> Work request: Entries follow. Give back exactly the lines starting at the one containing "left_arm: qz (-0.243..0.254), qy" and ending at the one containing "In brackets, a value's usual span", and no other lines.

> Exercise data:

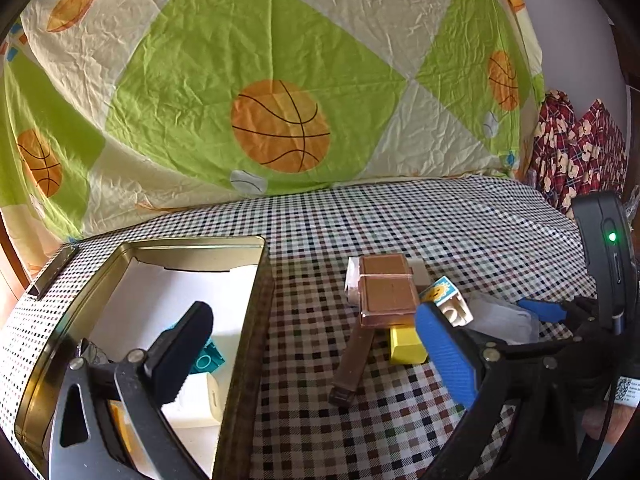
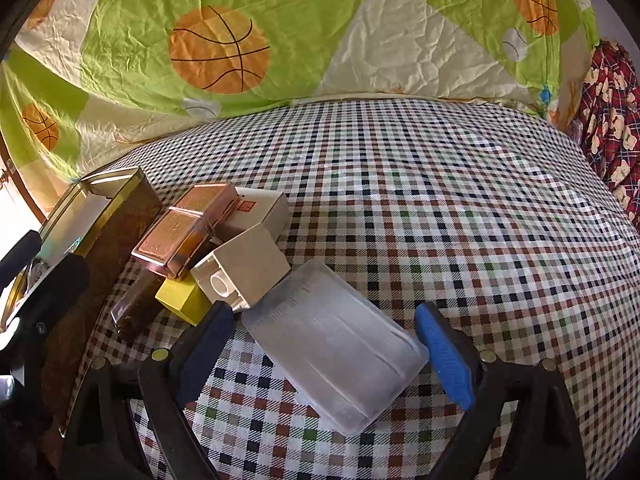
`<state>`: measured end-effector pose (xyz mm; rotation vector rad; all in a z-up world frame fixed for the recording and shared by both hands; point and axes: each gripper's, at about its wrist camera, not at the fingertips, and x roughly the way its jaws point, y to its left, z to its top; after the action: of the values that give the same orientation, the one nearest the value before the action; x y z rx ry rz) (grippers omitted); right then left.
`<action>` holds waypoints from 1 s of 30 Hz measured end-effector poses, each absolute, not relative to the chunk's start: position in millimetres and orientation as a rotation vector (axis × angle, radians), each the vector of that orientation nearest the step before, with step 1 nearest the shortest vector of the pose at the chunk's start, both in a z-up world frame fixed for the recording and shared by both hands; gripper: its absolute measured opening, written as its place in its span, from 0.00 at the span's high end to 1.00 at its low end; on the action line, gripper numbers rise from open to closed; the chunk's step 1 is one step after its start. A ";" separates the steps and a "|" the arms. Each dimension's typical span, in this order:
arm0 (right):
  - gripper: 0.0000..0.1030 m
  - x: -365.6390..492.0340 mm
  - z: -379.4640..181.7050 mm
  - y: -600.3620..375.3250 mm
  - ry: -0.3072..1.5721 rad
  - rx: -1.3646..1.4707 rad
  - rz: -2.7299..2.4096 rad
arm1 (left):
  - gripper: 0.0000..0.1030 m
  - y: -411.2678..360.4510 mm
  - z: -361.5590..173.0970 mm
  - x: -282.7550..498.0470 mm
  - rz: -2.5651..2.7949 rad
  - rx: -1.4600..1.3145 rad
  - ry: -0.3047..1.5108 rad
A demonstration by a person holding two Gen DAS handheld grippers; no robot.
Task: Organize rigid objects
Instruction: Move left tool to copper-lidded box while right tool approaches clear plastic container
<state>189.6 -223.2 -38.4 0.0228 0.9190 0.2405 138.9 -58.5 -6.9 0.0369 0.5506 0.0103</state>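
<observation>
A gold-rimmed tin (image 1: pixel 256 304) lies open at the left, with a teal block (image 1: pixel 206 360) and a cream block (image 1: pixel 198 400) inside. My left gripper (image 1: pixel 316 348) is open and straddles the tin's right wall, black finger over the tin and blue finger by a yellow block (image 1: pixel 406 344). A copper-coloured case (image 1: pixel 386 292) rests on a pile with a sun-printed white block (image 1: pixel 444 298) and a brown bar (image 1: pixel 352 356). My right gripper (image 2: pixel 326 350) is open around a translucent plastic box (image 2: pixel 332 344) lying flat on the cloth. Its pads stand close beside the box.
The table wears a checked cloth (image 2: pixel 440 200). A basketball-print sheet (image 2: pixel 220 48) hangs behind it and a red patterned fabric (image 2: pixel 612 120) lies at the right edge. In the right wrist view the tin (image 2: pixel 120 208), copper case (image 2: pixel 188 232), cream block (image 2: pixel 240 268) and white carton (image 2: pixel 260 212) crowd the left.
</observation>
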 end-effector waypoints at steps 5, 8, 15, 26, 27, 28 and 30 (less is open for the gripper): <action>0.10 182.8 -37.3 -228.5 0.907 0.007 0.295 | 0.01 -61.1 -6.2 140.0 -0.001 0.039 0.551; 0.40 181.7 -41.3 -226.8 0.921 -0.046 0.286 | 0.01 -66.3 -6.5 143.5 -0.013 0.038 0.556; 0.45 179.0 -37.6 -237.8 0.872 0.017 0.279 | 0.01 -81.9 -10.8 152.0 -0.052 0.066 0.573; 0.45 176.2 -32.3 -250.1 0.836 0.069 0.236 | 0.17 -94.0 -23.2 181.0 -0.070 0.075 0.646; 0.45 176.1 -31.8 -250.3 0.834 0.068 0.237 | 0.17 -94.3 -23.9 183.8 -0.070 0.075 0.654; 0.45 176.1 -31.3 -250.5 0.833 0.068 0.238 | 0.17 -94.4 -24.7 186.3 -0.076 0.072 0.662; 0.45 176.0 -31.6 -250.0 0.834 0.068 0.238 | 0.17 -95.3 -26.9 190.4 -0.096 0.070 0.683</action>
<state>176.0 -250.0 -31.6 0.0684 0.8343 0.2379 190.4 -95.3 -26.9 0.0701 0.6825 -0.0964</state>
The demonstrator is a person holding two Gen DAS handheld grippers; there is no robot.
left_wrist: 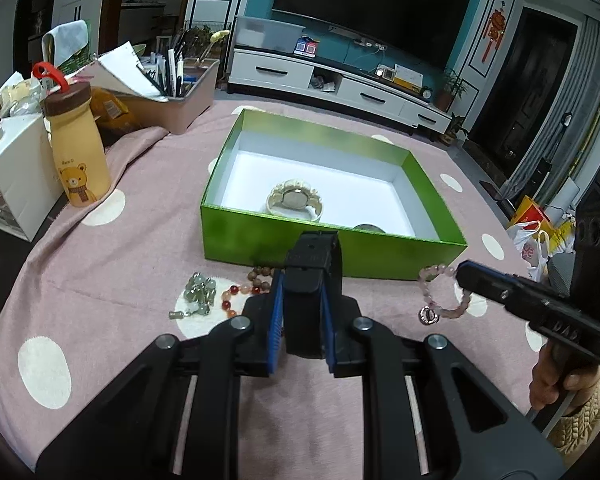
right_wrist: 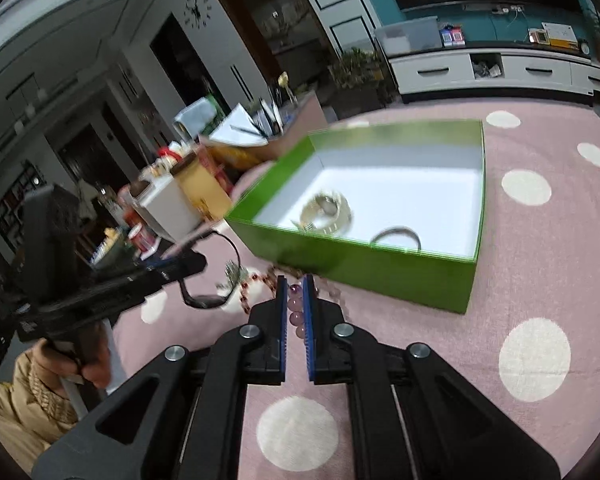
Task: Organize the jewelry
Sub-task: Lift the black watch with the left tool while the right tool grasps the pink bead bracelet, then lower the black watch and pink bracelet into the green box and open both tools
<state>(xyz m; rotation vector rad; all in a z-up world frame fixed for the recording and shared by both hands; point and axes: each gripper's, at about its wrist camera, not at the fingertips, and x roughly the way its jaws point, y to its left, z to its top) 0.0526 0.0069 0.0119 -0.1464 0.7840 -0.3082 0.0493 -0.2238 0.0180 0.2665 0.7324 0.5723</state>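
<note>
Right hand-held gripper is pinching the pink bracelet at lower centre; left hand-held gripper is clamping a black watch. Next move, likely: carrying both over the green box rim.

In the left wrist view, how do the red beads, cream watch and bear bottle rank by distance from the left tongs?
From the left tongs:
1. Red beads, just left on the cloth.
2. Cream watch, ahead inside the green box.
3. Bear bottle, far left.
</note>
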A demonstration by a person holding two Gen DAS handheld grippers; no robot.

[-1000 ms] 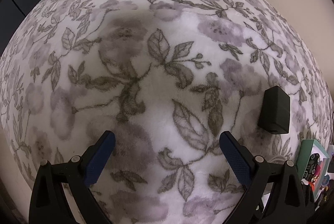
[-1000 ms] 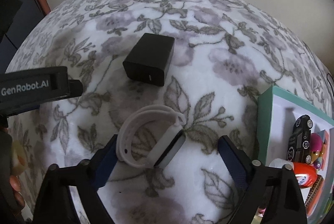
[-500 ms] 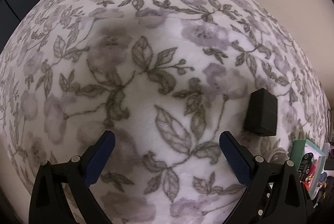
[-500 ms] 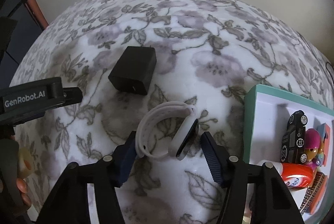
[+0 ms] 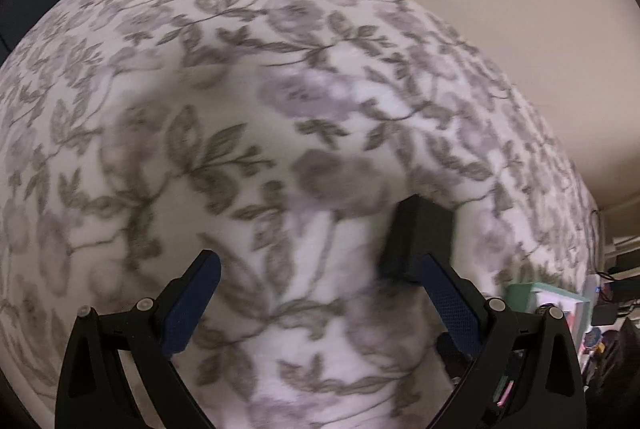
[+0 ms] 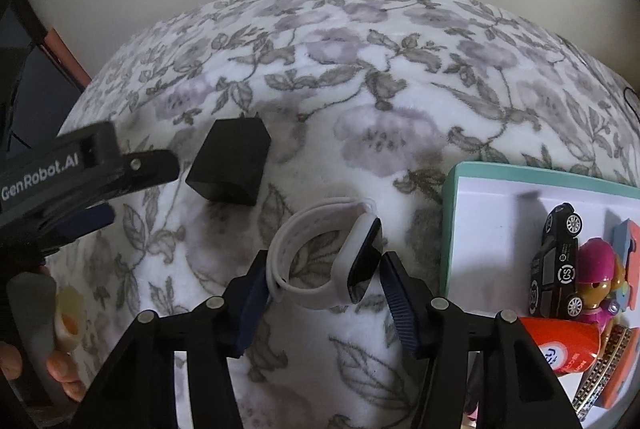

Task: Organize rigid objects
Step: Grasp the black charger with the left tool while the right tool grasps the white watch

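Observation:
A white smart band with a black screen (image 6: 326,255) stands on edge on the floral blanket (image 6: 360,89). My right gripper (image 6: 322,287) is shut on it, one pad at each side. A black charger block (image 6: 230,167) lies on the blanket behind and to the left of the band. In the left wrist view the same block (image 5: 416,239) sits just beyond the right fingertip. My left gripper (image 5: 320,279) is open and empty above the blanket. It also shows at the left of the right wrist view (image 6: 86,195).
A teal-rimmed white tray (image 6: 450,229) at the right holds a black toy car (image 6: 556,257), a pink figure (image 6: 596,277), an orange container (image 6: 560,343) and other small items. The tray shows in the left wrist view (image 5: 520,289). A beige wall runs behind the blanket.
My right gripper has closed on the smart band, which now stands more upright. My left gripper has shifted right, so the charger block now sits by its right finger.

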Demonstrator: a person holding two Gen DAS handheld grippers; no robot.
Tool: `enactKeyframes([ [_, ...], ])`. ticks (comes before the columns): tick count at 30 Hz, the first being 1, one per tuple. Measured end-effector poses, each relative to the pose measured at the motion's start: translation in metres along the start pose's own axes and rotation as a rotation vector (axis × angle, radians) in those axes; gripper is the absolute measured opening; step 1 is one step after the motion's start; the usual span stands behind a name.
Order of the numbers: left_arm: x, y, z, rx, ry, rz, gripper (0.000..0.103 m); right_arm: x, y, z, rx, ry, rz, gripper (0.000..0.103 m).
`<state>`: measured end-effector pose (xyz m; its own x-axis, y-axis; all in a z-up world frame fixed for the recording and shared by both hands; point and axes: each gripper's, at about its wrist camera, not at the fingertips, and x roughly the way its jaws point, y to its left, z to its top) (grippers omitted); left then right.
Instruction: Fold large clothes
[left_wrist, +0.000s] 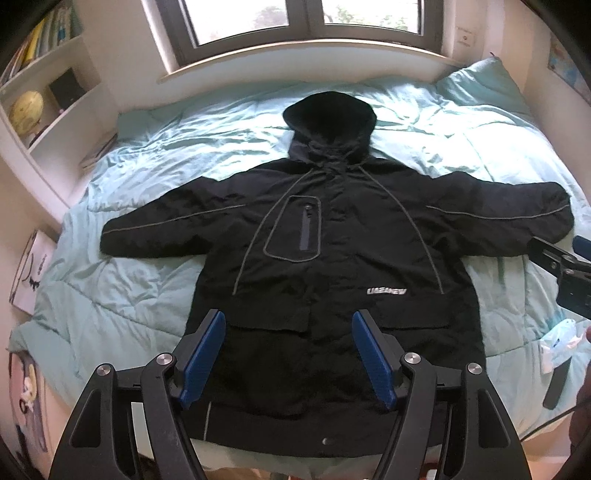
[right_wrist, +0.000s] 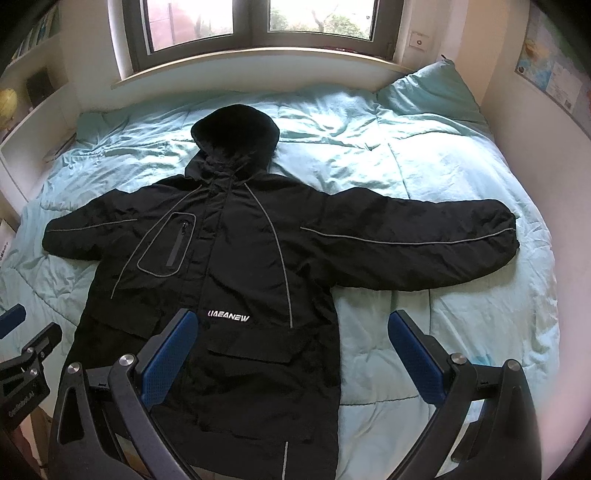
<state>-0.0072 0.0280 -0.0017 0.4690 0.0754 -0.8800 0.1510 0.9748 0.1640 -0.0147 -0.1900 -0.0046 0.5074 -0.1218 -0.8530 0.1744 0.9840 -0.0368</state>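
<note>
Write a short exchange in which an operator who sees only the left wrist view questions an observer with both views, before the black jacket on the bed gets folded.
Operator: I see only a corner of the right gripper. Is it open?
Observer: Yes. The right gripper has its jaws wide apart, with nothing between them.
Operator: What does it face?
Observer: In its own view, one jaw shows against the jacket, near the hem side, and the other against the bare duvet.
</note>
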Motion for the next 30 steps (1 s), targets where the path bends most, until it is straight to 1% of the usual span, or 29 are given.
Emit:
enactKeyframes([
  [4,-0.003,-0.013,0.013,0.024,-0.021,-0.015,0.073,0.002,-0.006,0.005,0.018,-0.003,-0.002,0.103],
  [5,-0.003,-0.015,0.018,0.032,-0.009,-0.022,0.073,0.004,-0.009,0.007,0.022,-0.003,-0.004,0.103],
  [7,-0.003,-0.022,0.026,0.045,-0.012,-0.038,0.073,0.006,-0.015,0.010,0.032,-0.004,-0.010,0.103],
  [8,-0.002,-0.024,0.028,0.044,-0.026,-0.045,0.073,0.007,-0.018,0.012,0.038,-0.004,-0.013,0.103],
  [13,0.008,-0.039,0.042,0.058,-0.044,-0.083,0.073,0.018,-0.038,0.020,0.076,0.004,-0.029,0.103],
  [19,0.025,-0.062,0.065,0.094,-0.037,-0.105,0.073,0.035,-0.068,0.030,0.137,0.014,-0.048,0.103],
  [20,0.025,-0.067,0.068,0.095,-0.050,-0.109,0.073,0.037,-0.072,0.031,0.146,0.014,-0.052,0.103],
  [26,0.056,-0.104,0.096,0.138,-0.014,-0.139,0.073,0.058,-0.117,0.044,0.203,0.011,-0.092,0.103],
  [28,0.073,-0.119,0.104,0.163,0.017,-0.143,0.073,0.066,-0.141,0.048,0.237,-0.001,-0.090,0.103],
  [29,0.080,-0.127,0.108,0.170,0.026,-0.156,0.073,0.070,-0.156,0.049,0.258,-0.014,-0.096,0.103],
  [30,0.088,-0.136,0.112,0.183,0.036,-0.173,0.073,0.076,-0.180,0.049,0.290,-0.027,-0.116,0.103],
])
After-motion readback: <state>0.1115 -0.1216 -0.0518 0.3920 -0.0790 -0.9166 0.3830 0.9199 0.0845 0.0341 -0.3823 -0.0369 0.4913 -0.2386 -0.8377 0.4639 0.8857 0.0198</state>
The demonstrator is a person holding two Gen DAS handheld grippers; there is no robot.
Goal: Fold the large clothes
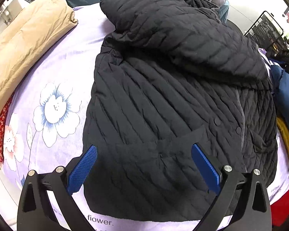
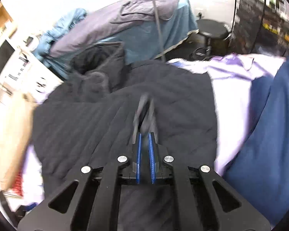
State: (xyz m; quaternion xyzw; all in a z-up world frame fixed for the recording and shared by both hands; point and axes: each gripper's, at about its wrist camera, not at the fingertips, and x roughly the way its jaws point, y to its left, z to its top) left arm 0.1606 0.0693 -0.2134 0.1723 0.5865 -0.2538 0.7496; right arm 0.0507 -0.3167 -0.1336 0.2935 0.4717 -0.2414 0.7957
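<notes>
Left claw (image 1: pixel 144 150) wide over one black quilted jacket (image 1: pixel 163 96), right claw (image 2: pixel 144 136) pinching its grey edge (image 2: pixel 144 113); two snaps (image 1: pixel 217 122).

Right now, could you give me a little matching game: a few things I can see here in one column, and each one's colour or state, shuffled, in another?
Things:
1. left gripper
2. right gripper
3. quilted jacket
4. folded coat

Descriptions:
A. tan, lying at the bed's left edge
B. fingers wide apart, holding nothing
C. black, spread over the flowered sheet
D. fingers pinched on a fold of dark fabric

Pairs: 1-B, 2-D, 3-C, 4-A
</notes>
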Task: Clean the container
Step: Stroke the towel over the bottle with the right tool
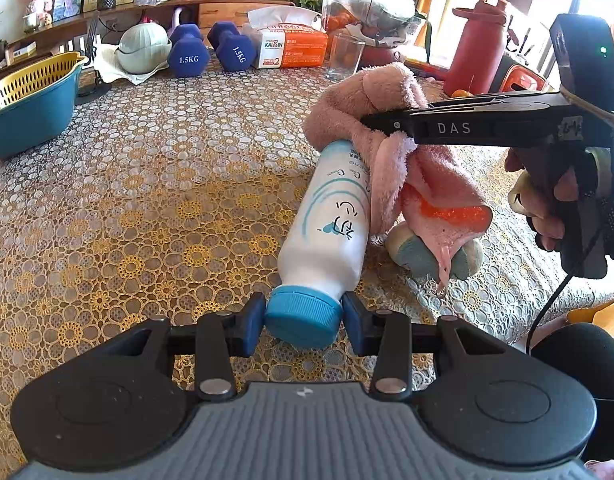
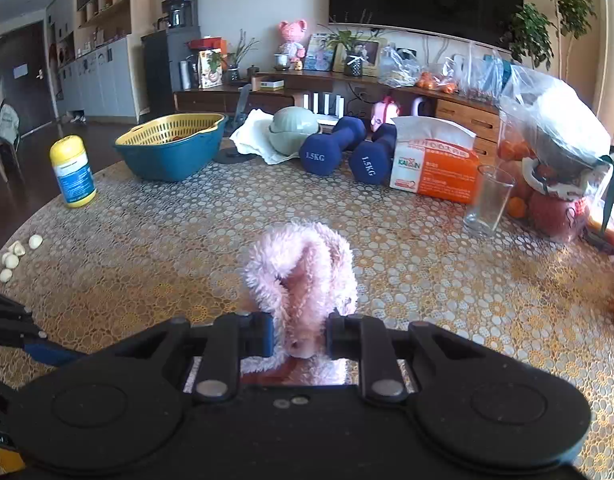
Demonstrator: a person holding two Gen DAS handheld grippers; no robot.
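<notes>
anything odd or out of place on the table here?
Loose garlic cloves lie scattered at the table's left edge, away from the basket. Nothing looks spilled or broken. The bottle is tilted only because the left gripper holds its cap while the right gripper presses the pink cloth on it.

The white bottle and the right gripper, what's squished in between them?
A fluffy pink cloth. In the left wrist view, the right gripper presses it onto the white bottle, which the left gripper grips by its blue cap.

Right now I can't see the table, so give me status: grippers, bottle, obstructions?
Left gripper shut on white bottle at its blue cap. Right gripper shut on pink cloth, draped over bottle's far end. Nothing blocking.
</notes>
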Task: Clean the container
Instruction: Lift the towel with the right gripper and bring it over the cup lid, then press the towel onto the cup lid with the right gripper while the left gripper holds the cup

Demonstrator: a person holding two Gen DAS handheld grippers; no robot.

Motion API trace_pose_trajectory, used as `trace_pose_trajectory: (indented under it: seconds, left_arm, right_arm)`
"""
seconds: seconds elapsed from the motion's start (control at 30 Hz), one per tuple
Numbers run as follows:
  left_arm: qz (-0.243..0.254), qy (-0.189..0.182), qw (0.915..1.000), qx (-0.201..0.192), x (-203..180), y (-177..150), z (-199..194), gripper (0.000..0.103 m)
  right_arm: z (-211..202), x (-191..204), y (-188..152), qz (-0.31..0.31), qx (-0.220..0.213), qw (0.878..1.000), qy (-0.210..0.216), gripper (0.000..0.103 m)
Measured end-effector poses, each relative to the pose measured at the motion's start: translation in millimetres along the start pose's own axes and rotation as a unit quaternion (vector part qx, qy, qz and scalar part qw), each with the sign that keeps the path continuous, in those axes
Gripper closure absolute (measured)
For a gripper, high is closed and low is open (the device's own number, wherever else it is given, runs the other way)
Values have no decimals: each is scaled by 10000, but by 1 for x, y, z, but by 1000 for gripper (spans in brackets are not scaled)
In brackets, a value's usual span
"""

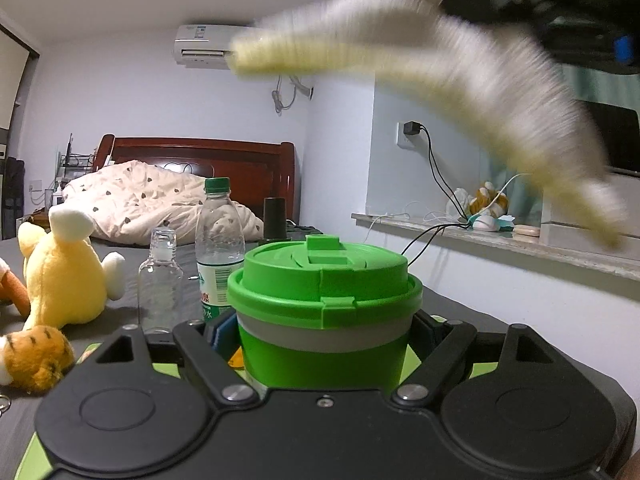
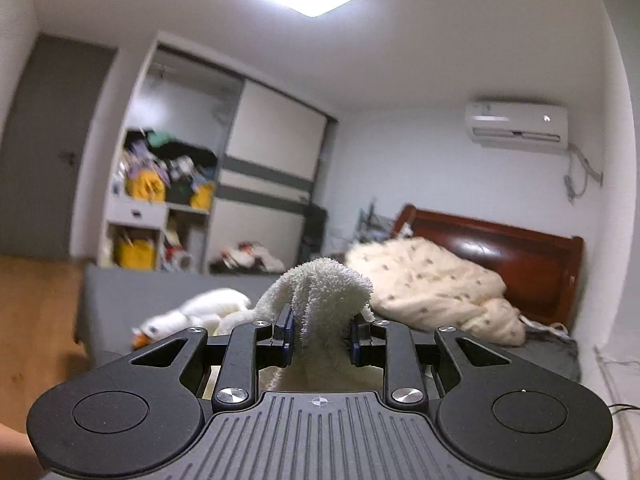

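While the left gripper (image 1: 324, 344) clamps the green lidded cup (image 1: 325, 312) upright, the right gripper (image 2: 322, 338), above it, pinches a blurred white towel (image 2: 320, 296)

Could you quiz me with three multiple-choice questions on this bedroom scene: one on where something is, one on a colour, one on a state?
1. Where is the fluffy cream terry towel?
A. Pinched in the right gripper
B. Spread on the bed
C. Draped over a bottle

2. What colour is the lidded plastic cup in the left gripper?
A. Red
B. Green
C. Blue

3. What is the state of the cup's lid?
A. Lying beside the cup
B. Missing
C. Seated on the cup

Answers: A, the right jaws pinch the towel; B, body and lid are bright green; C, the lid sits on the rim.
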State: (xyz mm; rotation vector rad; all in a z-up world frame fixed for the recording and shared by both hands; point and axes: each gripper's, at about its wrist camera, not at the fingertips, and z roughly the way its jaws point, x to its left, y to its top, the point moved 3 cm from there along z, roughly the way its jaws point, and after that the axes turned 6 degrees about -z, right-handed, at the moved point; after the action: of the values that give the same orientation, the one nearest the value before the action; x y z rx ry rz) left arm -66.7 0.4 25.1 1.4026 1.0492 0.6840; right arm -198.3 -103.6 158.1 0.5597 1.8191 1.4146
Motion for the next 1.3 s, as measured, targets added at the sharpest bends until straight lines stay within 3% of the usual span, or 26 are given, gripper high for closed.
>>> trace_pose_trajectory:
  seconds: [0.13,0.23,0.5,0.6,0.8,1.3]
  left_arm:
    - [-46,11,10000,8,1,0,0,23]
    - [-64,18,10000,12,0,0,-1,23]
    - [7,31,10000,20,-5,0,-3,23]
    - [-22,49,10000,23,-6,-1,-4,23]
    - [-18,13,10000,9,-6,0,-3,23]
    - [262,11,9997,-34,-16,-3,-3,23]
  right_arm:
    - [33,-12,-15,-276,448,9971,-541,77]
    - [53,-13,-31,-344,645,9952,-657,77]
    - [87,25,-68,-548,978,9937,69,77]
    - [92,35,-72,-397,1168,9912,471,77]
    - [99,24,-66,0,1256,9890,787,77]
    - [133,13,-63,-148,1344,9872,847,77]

> Task result:
  left_arm: qz (-0.243..0.254), qy (-0.189..0.182), qw (0.915..1.000), qx (-0.201..0.192), x (-203..180), y (-177..150), z (-199..194), gripper (0.000..0.103 m)
  right_arm: z (-211..202), x (-191..204), y (-188..152), qz (-0.31..0.31), qx (-0.220..0.213), qw (0.878..1.000), qy (-0.210..0.216), gripper (0.000..0.103 m)
Measured end-effector poses, each relative to the pose measured at the motion's start: translation in millimetres along the start pose's own axes and rotation as a unit quaternion (vector part qx, qy, qz and scalar part qw), each with the sign that keeps the path continuous, in those axes
Gripper closure absolute (measured)
For a gripper, high is closed and low is open (the device's own number, wherever else it is given, runs the other way)
Values have no decimals: each is scaled by 10000, but by 1 for x, y, z, but by 1000 for gripper (spans in brackets are not scaled)
In brackets, a value's usual span

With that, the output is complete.